Guilt and shame suffused her as the truth spilled out of her. She told him all the things she should have told him years and years ago. She talked and talked and talked and when she was done, she sank back against her expensive leather couch, drained and exhausted.

She peeked over at James Robert, who hadn’t moved a muscle during her recitation. She wanted him to take her in his arms, kiss her gently, and tell her it was all right. The past was over, and he loved her no matter who she was. But she couldn’t hope for that. She didn’t deserve his forgiveness.

“I’m sorry you suffered,” James Robert said, but his tone was devoid of emotion. He sounded flat, dead inside.

Honey lifted her chin. Always the fighter, always the survivor. Never give up, never surrender. He didn’t ask her what happened next, but she told him anyway. “I survived. I went to a homeless shelter and they got me a job as a
live-in companion taking care of a wealthy elderly woman with Alzheimer’s, who’d been a recluse for years.”

“Abigail Montgomery,” James Robert said.

“Yes. She had no immediate family left. Her only child, a daughter named Honey, had died years before in a skiing accident in the Alps.”

“So when did you decide to assume the daughter’s identity?” He spit out the words. His jaw muscles clenched tight.
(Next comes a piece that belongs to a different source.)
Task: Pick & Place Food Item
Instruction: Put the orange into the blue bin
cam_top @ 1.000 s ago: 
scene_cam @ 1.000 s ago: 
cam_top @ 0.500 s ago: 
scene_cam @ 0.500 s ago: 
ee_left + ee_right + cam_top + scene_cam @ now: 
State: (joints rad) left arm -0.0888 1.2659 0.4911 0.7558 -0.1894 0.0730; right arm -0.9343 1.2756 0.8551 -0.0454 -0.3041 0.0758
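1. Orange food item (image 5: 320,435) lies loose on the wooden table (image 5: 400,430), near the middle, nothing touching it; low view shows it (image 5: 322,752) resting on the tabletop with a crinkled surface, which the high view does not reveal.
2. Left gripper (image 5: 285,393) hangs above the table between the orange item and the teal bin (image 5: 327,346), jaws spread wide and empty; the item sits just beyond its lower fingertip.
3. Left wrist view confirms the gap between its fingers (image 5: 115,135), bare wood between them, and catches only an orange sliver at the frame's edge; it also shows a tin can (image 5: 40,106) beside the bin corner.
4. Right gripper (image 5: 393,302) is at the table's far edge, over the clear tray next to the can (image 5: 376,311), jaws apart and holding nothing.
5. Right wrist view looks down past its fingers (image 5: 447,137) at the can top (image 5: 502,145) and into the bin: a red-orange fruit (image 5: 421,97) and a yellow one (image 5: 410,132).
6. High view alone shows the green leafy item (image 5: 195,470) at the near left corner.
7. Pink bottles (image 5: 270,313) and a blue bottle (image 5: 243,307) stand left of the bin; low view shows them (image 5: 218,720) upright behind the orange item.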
“It was never a conscious decision. She’d call me by her daughter’s name and when I tried to correct her, she’d get upset. It was easier to humor her and let her call me Honey. In the beginning Abigail had her days where she was more lucid than others, and even when she wasn’t lucid about the present, she still remembered her debutante days. She taught me the ways of high society. How to speak. How to act. Proper etiquette. The right way to do things. She was lonely and enjoyed my company.”
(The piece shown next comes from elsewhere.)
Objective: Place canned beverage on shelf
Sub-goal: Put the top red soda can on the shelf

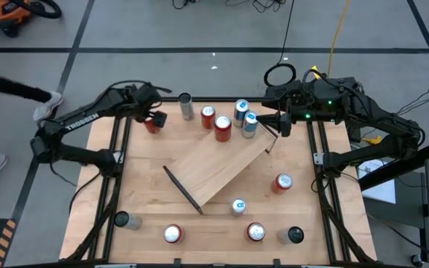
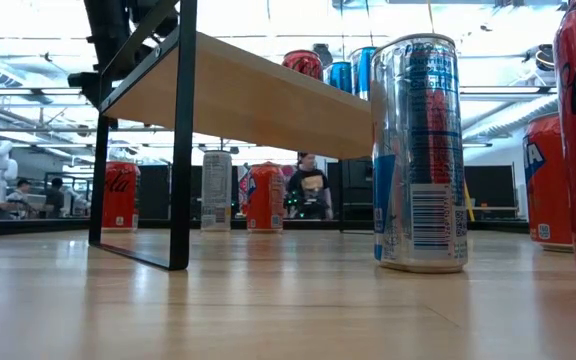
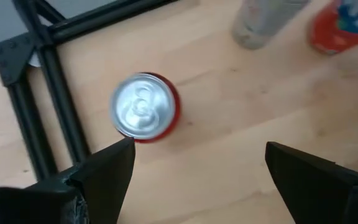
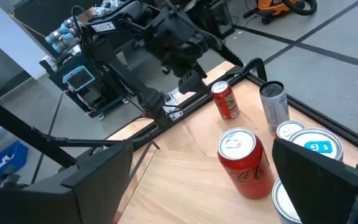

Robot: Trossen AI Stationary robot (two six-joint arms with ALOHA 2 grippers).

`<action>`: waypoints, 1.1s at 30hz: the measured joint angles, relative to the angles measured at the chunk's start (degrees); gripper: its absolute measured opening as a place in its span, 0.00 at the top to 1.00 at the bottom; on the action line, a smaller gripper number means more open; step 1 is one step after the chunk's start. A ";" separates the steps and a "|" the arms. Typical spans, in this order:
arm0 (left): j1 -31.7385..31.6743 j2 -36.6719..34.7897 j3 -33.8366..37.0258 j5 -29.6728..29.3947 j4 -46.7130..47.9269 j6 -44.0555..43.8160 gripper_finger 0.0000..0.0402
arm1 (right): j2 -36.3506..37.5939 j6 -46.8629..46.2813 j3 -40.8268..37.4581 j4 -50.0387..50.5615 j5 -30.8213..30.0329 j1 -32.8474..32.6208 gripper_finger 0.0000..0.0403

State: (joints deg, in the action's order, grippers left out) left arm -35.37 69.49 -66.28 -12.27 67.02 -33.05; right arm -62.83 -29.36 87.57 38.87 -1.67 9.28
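The shelf (image 1: 216, 167), a light-wood board with black brackets, stands slantwise mid-table. A red can (image 1: 222, 128) and two blue cans (image 1: 246, 116) stand at its far end, which the low view shows above the board (image 2: 258, 95). A red can (image 3: 145, 106) stands upright on the tabletop at the far left. My left gripper (image 3: 194, 168) hovers open just above it, pointing steeply down, with the can a little beyond one finger. My right gripper (image 4: 197, 180) is open, held high and nearly level at the far right (image 1: 281, 125), facing the shelf's cans (image 4: 244, 158).
A silver can (image 1: 185, 106) and a red can (image 1: 208, 115) stand at the far edge. Several more cans (image 1: 282, 182) (image 1: 237, 207) (image 1: 172, 234) stand along the near and right sides. The black table frame (image 3: 48, 93) runs close by the left can. A person's legs (image 1: 6, 93) show on the floor at left.
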 joint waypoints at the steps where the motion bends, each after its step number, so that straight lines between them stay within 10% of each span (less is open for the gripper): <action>1: -0.92 0.31 0.00 0.03 0.00 0.72 0.09 | 0.00 0.00 0.00 0.00 0.00 0.00 0.10; 33: -8.70 6.19 0.00 2.49 0.88 0.47 0.00 | 0.02 3.70 0.00 3.96 0.20 0.00 0.10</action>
State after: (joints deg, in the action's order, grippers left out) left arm -44.07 75.68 -66.28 -9.79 67.90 -32.58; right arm -62.81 -25.66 87.57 42.84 -1.48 9.28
Honey stared off into the distance, remembering who she used to be and the path she’d taken to become who she was now. “As Abigail’s condition worsened, she started calling me Honey all the time. She’d kept her daughter’s clothes and gave them to me to wear. It was easy to pretend I was her daughter, who’d been living abroad for some years and had returned home to care for my ailing mother. It took little effort to fool the boy who delivered the groceries or the mailman or the local pharmacist. Remember, by this time, I was walking the walk and talking the talk of a woman raised in the lap of luxury.”